Forschungsdatenbank - Datenbasis / Projekt
Fakultät: Kulturwissenschaftliche Fakultät
>> Kulturgeschichte
Professur:
Professur für Denkmalkunde
Professurinhaber:
Prof. Dr.-Ing. P. Paul Zalewski
Projekttitel:
Die Translozierung des Tempels von Kalabsha. Das Deutsche Archäologische Institut Kairo und die Umstände der ersten großen Versetzung der Nubischen Rettungsaktion
Projektleitung:
Andreas Huth
Projektart: Promotion
BetreuerIn der Promotion: Prof. Dr. -Ing. P. Paul Zalewski
Finanzierung: Sonstiges
Projektbeginn: 01.05.2011
Projektbeschreibung in deutsch:
Im Rahmen der Internationalen Kampagne zur Rettung des Nubischen Erbes („Nubische Rettungsaktion“) wurden zwischen 1958 und 1980 insgesamt 18 Tempel versetzt. Als deutschen Beitrag nahm die Abteilung Kairo des Deutschen Archäologischen Instituts (DAI) 1961-1963 die Versetzung des Tempels von Kalabsha vor. Die Versetzung eines Tempels dieser Größenordnung war ein absolutes Novum. Bis zu diesem Zeitpunkt waren nur kleinere Objekte versetzt worden. Kalabshas Versetzung wurde bis heute mehrfach beschrieben, ihre Umstände und ihr zeitlicher Kontext dabei aber nicht mit einbezogen. Darüber hinaus wurde bisher fast nur von Personen publiziert, die an der Versetzung in irgendeiner Form beteiligt waren. Eine Darstellung der Versetzung auf Basis von Dokumenten steht bisher aus. Die Autoren der bisherigen Literatur hatten zudem auch nicht die Möglichkeit, auf interne Dokumente anderer Beteiligter zuzugreifen. Durch Ablauf der Sperrfristen sind die Aktenbestände zum Thema nun mittlerweile zugänglich. Fragen, die im Rahmen der Promotion geklärt werden sollen, sind unter anderem: Wie kam es dazu, daß das DAI Kalabsha versetzt hat?
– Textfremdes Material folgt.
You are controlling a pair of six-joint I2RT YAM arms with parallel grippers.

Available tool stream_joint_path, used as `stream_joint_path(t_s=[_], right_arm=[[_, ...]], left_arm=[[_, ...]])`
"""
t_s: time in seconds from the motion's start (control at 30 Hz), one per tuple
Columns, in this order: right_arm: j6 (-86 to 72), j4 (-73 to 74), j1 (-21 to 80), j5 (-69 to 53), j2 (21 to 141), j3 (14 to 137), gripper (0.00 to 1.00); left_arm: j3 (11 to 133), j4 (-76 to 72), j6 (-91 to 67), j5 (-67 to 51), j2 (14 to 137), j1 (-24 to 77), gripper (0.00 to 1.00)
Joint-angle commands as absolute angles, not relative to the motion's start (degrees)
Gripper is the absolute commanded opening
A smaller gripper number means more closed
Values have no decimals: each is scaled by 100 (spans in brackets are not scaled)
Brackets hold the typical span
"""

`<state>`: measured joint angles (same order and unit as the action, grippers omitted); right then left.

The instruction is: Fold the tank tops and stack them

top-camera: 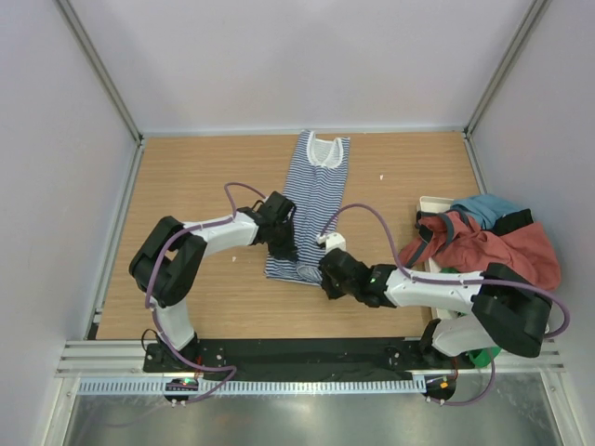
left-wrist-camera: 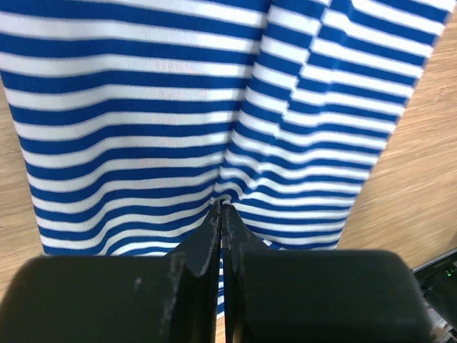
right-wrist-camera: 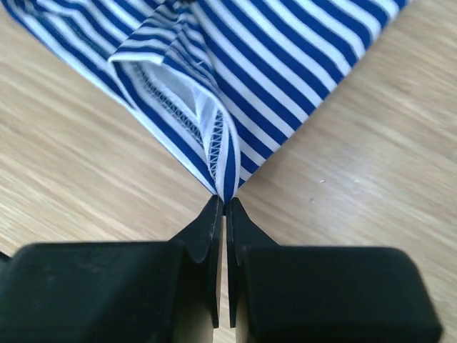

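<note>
The navy-and-white striped tank top (top-camera: 314, 190) lies folded into a long narrow strip on the wooden table, neckline at the far end. My left gripper (top-camera: 285, 249) is at its near left hem, shut on a pinch of striped cloth (left-wrist-camera: 223, 206). My right gripper (top-camera: 326, 270) is at the near right corner, and its jaws are shut on the hem corner (right-wrist-camera: 226, 187), where the white inner seam shows. The rust-red tank top (top-camera: 507, 251) with dark trim lies crumpled in a heap at the right.
A white bin (top-camera: 433, 203) at the right edge holds the heap, with a teal cloth (top-camera: 483, 209) on top. Grey walls enclose the table (top-camera: 204, 177) on three sides. The arms' bases and a black rail run along the near edge.
</note>
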<state>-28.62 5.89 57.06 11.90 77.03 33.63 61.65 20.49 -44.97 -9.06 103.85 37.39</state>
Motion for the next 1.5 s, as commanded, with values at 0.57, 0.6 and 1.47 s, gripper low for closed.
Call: stream_joint_path(t_s=[0.57,0.6,1.47], right_arm=[[-2576,1054,6382,2619,7461,3954,36],[-2540,1098,6329,2663,7566,4059,33],[-2268,35,6275,1204,8473,4026,15]], left_arm=[[6047,2118,-4456,-659,10169,3647,0],[6047,2092,-4456,-677,10169,3647,0],[6021,2136,-4482,-589,10160,3647,0]])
Wie war die Versetzung von Kalabsha in das Gesamtprojekt „Nubische Rettungsaktion“ integriert? Wirkten sich Erfahrungen bei der Versetzung Kalabshas auf die weitere Rettungsaktion aus? Warum wurde der Tempel nicht offiziell eröffnet, sondern erst 1975 im Rahmen der Eröffnung eines wiedererrichteten Sanktuars auf Elephantine (Assuan) mit übergeben? Daß die Nubische Rettungsaktion längst nicht stringent und durchgeplant ablief und durchaus im Verlauf sehr unterschiedlich ausgeprägt war, daß sie von den (welt)politischen Umständen mitbestimmt wurde und zeitweise auch unter massiven Finanzierungsproblemen litt, wird leider heute kaum mehr wahrgenommen. Einen ersten Beitrag zur vertieften Darstellung und Diskussion der Rettungsaktion soll das oben skizzierte Promotionsvorhaben liefern und so hoffentlich den Anstoß geben für eine weitergehende Erforschung des denkmalpflegerischen Phänomens „Nubische Rettungsaktion“.